Between the two men there was lively competition as well as happy camaraderie.
Rébuffat was gratified to finish a particularly demanding mountain course set by the
JM in first place, while Terray finished third. And in 1942, the highest honor he had
ever sought was granted the twenty-one-year-old, when he was invited to join the
Compagnie des Guides de Chamonix. His mentor, proffering the invitation, said, “You
have great integrity, and you climb well.” For Gaston, that his moral qualities were
cited ahead of his technical ability formed a lasting point of pride.
All the while he was serving his alpine apprenticeship, Rébuffat was forming his
own highly original aesthetic of mountaineering. After their initial spell of enthusi-
asm, both he and Terray grew disenchanted with Jeunesse et Montagne. By the end of
his service, Terray later wrote, he was “completely disgusted with the organization.”
For Rébuffat, the rhetoric on which JM was founded began to seem highly distasteful.

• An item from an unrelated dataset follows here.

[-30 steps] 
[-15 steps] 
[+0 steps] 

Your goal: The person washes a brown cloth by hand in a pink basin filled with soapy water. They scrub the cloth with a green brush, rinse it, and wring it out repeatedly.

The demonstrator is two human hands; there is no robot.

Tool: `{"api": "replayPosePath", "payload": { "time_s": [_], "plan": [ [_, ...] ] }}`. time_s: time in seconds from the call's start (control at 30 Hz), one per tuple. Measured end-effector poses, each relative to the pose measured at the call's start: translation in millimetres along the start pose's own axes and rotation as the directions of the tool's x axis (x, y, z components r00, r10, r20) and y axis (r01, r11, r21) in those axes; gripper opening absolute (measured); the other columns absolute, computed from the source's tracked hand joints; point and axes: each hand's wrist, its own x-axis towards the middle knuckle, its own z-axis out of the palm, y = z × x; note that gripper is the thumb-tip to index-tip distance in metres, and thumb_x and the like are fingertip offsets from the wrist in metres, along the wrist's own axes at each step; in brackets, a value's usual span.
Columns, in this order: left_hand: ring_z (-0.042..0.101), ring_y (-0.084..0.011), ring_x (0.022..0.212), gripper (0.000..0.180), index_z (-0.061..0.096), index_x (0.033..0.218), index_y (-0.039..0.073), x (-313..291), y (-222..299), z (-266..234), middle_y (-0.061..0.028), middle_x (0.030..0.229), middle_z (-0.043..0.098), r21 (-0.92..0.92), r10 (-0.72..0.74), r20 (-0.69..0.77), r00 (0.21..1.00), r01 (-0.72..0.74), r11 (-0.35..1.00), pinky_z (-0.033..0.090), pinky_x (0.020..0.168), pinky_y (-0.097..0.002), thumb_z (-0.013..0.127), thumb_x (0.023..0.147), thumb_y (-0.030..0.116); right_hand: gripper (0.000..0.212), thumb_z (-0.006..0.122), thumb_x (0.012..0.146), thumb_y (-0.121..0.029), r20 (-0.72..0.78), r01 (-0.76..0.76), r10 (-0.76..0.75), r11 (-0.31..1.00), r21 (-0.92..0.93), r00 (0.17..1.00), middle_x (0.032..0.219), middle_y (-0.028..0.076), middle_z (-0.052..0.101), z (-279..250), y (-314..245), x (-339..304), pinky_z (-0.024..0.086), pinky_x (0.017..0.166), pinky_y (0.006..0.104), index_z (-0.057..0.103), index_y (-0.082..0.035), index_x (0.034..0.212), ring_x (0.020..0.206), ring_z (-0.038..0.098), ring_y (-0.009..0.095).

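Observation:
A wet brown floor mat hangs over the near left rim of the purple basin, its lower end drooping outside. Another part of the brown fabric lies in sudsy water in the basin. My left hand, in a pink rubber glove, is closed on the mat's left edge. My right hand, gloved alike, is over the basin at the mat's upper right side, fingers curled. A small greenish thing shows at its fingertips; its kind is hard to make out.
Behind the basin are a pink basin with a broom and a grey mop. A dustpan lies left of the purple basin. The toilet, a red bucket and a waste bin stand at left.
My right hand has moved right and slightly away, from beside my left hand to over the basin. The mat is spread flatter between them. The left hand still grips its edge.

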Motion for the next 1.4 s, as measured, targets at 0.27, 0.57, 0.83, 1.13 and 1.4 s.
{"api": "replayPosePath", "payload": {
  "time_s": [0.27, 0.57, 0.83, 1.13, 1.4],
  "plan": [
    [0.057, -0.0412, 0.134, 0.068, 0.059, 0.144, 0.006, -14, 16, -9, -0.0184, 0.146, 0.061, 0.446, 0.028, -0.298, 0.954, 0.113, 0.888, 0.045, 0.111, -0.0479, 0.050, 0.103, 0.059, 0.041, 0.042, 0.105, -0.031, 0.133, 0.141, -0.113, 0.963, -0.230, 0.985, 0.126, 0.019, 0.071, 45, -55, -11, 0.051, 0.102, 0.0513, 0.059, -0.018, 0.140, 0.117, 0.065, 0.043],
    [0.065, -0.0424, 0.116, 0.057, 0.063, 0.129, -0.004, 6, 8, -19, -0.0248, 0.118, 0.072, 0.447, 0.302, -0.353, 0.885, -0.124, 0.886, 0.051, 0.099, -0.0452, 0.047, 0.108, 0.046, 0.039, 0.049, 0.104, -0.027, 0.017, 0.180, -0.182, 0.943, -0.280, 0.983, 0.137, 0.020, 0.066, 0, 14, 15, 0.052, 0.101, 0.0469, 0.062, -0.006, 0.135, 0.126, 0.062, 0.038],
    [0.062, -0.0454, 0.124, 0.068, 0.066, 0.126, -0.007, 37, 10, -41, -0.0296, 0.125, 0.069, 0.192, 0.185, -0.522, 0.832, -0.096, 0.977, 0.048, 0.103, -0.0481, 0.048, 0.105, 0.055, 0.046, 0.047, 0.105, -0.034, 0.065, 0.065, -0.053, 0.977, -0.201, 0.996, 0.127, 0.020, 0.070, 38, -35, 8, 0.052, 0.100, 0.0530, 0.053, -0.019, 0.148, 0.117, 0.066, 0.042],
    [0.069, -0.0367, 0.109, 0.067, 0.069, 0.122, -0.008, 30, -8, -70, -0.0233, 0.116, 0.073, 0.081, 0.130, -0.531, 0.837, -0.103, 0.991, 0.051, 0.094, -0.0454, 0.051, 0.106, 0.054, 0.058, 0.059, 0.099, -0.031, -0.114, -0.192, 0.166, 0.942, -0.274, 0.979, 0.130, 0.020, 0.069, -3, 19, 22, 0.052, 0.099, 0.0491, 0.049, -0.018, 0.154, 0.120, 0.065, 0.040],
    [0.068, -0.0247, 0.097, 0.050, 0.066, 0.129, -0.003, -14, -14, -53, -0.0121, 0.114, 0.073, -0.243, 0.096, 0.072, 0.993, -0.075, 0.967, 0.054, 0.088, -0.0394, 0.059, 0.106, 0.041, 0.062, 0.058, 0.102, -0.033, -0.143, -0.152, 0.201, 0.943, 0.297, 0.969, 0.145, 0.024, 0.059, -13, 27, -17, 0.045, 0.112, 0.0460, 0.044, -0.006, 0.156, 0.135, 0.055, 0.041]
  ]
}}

The unabashed aim of the division's architects was to form a “sportive elite . . . to exalt
the finest French virtues.” Climbers were to become “knights of the sky” through “the
secularization of the chivalric virtues,” ultimately creating “an army of true alpinists.”
Ever since the first ascent of Mont Blanc, the struggle of men against the heights
had been conceived of and narrated in martial terms. A team “laid siege” to a moun-
tain; it “attacked” its objective by the likely “weaknesses” in its “defenses”; reaching
the summit was inevitably a “victory,” even a “conquest.”
All this chest-thumping was anathema to Rébuffat. From his early years on, he had
gained his remarkable proficiency on slab and serac not by battling against the natural
world, but by embracing it. The mountain was not an enemy: it was a magical realm
of peace and harmony, entered into in a spirit of communion, not of war.
Even though he had dropped out of school at sixteen, Rébuffat was intellectually
ambitious. He wanted to write about his adventures in the mountains, and to pass on
his vision of the Alps not as a battlefield but as (in the subtitle of a later book) a “jardin
féerique” —an enchanted garden. Eventually he would become not only an author but
a prize-winning photographer and cinematographer.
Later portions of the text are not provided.